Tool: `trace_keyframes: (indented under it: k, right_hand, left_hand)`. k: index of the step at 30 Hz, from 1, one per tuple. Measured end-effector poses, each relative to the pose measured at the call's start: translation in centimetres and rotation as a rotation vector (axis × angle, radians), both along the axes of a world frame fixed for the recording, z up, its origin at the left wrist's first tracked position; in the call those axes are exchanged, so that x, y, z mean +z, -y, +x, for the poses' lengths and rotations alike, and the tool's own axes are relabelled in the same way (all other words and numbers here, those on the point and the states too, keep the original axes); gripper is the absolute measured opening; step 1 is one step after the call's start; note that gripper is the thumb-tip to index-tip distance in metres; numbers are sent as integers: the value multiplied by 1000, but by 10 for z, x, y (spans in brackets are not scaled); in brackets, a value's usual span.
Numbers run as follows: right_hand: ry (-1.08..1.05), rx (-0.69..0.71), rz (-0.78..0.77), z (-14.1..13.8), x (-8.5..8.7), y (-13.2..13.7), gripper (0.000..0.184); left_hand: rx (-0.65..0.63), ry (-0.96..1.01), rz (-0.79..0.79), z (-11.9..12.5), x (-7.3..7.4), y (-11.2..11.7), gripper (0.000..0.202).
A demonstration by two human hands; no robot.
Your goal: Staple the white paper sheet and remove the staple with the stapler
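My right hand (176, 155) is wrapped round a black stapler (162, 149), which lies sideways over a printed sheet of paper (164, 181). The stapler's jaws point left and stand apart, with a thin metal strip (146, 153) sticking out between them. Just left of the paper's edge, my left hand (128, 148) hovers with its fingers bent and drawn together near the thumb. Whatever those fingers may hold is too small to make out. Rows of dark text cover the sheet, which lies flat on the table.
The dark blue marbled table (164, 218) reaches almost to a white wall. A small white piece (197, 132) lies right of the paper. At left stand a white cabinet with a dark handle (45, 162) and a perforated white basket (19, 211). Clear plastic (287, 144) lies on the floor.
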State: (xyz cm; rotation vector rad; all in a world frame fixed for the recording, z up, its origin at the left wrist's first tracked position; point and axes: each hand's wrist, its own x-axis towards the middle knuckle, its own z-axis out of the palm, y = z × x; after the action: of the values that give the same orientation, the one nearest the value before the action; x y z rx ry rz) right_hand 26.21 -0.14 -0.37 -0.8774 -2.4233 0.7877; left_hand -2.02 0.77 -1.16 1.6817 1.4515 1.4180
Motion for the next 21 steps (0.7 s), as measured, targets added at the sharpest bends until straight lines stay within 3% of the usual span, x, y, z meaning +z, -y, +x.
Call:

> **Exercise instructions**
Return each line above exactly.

> **Solution to the problem**
Tool: `trace_keyframes: (indented under it: k, right_hand, left_hand)`. k: index of the step at 30 Hz, from 1, one per tuple. Measured end-effector poses, each relative to the pose measured at the call's start: translation in centimetres and rotation as a rotation vector (axis × angle, radians), both along the axes of a world frame fixed for the recording, z up, its origin at the left wrist's first tracked position; in the call those axes are exchanged, so that x, y, z mean +z, -y, +x, for the poses' lengths and rotations alike, and the tool's own axes are relabelled in the same way (all other words and numbers here, those on the point and the states too, keep the original axes); gripper is the absolute measured opening; step 1 is one step after the call's start; note that gripper is the thumb-tip to index-tip distance in metres; numbers are sent as integers: the value multiplied by 1000, but by 10 for z, x, y (spans in brackets are not scaled); in brackets, a value's usual span.
Numbers run as follows: right_hand: ry (-1.08..1.05), rx (-0.69..0.71), rz (-0.78..0.77), z (-14.1..13.8), x (-8.5..8.7), y (-13.2..13.7), gripper (0.000..0.184); left_hand: rx (-0.65..0.63), ry (-0.96..1.01), rz (-0.79..0.79), z (-11.9..12.5), x (-7.3..7.4), y (-11.2..11.7), gripper (0.000..0.202).
A demonstration by two human hands; no robot.
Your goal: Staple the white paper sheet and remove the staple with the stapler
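My right hand (176, 155) is wrapped round a black stapler (162, 149), which lies sideways over a printed sheet of paper (164, 181). The stapler's jaws point left and stand apart, with a thin metal strip (146, 153) sticking out between them. Just left of the paper's edge, my left hand (128, 148) hovers with its fingers bent and drawn together near the thumb. Whatever those fingers may hold is too small to make out. Rows of dark text cover the sheet, which lies flat on the table.
The dark blue marbled table (164, 218) reaches almost to a white wall. A small white piece (197, 132) lies right of the paper. At left stand a white cabinet with a dark handle (45, 162) and a perforated white basket (19, 211). Clear plastic (287, 144) lies on the floor.
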State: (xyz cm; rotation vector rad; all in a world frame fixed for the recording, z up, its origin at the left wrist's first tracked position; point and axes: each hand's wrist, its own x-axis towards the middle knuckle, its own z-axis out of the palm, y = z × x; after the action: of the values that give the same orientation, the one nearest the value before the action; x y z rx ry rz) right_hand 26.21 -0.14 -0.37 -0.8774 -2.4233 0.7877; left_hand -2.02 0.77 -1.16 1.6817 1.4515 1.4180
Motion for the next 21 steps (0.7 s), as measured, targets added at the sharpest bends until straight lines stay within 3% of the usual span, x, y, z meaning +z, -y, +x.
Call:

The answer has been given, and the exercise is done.